Based On Limited Success And Inflated Billings, $2.4-3.8 Million Fee Requests Did Not Resonate With Trial Or Appellate Courts.
Guillory v. Hill, Case No. G054027 (4th Dist., Div. 3 May 31, 2019) (unpublished) dealt with a civil rights case brought by plaintiffs after a police raid of a mansion in the aftermath of a Halloween party with about 1,000 partygoers. Earlier in the case, it was pared down to one solitary defendant and with only one civil rights claim surviving after a directed verdict was reversed. At a subsequent trial, some plaintiffs were awarded damages of about $5,400 although seeking damages in pleadings northward of $1 million (as well as punitive damages). Plaintiffs then moved for recovery of attorney’s fees of $3.8 million under a pro-plaintiff fee-shifting statute, 42 U.S.C. § 1988. The lower court wanted briefing on an inflated billing concern, with plaintiffs lowering their fee request to $2.4 million. Based on limited success and inflated billings, the lower court awarded nothing to plaintiffs.

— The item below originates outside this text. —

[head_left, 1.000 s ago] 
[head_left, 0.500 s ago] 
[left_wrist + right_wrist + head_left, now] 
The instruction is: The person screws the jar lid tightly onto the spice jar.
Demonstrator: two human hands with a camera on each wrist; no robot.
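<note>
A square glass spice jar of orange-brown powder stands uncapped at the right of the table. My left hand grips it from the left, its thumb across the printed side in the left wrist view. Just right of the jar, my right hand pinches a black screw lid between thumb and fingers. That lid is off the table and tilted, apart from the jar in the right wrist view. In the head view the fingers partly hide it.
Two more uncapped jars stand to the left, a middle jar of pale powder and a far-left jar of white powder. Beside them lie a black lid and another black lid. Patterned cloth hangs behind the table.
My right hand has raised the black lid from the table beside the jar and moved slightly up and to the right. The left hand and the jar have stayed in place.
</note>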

The 4/3 DCA, in a 3-0 opinion authored by Justice Aronson, affirmed. Limited success and inflated billings present special concerns even in statutorily-mandated or pro-plaintiff fee situations, with the record not showing any error based on the sequence of events and plaintiffs’ failure to apportion unsuccessful work from successful work in light of the matter getting pared down significantly along the way.